Tapeworms that plague humanity originated in carnivores such as lions and hyenas, and jumped to humans after we began eating their prey animals on the African savannah.
This contradicts the long-held view that humans acquired tapeworms from our domesticated livestock, cattle and swine, following the agricultural revolution around 10,000 years ago.
In a 2001 paper by Eric Hoberg and colleagues working at the United States Department of Agriculture, genetic analysis of a wide variety of tapeworm species found that the human-infecting varieties were most closely related to those that infect modern lions and hyenas (1).
Tapeworms are a large group from the so-called ‘flatworm’ family (known technically as the platyhelminthes), which are relatively simple creatures with no body cavity, heart, circulatory system or lungs. They are evolutionarily simpler than the unrelated but misleadingly similarly named ‘roundworms’ (also called nematodes), which also parasitize humans and animals.
The main tapeworm species that infect humans are Taenia saginata, Taenia asiaticus (both beef tapeworms), and Taenia solium (the pig tapeworm).
Like most tapeworms, these parasites have a relatively simple life cycle involving a definitive predator host in which the adults live, and an intermediate host in which juveniles reside as tissue cysts called cysticerci. When the predatory definitive host eats (undercooked) meat infected with cysticerci, the cysts hatch and adult worms can grow to meters in size in the definitive host’s intestines, producing eggs which pass in the faeces and are eaten by the herbivorous intermediate hosts, whereupon cysticirci form in the tissues and the life cycle is completed.
Humans act as the definitive host for T. saginata and T. asiatica by eating undercooked beef infected with tapeworm cysticerci, and likewise for T. solium by ingestion of undercooked infected pork. The adult worms cause relatively little disease other than mild gastrointestinal discomfort, and can be asymptomatic. They produce eggs at a prodigious rate that are continuously shed into the environment through faeces.
But humans can also act as intermediate hosts following ingestion of tapeworm eggs from the contaminated environment. Cysticirci can then form anywhere in the body, including major internal organs such as the heart and brain, causing heart failure in the former and epilepsy in the latter. Cysticircosis, as it is known, can be fatal.
Scientists traditionally adopted an ‘anthropophilic’ view in which humans acquired T. saginata and T. asiatica from ancestors of cows, and T. solium from ancestors of pigs, following the domestication of these species. But Hoberg’s work turns this on its head: one of the closest relatives to T. saginata and T. asiatica is T. simbae. As you might guess from the name, this is a tapeworm whose definitive host is the African lion (‘simba’ is Swahili for lion). T. simbae cycles between antelope and lions in a typical predator-prey lifecycle. Similarly, the closest relative of T. solium is T. hyaenae, which cycles between the predatory hyena and various prey species including Impala and the Sable antelope.
The implication is that humanity acquired these tapeworms following a shift in diet from herbivory to omnivory; we started eating the same big-game African prey animals as lions and hyenas did, and thus became another definitive host for the worms. Indeed, this may well have pre-dated the origin of our species, Homo sapiens, going back as far as 2 million years to the origin of the genus Homo.

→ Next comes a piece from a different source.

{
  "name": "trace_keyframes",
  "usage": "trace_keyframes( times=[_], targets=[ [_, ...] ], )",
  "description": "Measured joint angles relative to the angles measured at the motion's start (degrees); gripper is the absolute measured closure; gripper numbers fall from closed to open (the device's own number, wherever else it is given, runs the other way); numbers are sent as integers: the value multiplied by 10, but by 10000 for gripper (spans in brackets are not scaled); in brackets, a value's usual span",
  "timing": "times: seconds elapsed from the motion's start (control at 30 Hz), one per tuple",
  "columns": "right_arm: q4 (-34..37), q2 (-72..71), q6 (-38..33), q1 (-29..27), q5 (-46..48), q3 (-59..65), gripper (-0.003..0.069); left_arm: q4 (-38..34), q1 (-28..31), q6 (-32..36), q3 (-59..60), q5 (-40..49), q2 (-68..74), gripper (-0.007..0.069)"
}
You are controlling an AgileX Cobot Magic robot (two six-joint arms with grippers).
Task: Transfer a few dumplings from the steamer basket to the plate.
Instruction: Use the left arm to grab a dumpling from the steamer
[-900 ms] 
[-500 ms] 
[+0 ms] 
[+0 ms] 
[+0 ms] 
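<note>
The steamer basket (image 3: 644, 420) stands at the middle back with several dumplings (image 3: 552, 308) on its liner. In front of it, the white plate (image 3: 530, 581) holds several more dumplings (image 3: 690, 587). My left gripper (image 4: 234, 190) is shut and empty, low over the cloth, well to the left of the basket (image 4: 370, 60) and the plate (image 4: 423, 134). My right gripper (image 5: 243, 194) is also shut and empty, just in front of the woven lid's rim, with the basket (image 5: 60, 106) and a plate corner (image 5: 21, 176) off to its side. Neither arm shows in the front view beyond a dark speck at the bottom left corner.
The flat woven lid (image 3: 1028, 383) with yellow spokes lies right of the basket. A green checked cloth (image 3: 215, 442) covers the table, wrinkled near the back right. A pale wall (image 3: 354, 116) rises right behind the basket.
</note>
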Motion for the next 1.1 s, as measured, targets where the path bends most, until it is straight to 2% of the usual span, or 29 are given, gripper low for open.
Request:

It is thought that climatic change brought our ape ancestors out from the forests into the open plains, where they could have incorporated big-game meat into their previously mainly herbivorous diet. Perhaps relying on scavenging from kills by hyenas and lions at first, species such as Homo habilis (the first tool-user, or ‘handy man’) and Homo erectus subsequently developed the skills needed to hunt prey for themselves, and our digestive physiology evolved accordingly.
According to this view, humans only recently infected our domesticated livestock with the tapeworms we had acquired from African game much earlier, T. saginata and T. asiatica entering cattle as the new intermediate host and T. solium cycling through pig meat.
Furthermore, given that humans can act as both definitive and intermediate host for T. solium, Hoberg reflects that cannibalism amongst our ancestors may have enhanced the transmission of this parasitic tapeworm, cycling between intestinal adults and tissue cysts in the same species.
So pigs and cows should be blaming us for infecting them with cysticircosis and not the other way round! A fantastic finding, and one discussed in Alice Roberts’ latest superb BBC series on human evolution, Origins Of Us.
(1) E P Hoberg, N L Alkire, A de Queiroz, and A Jones.Out of Africa: origins of the Taenia tapeworms in humans. Proc Biol Sci. 2001 268(1469): 781–787.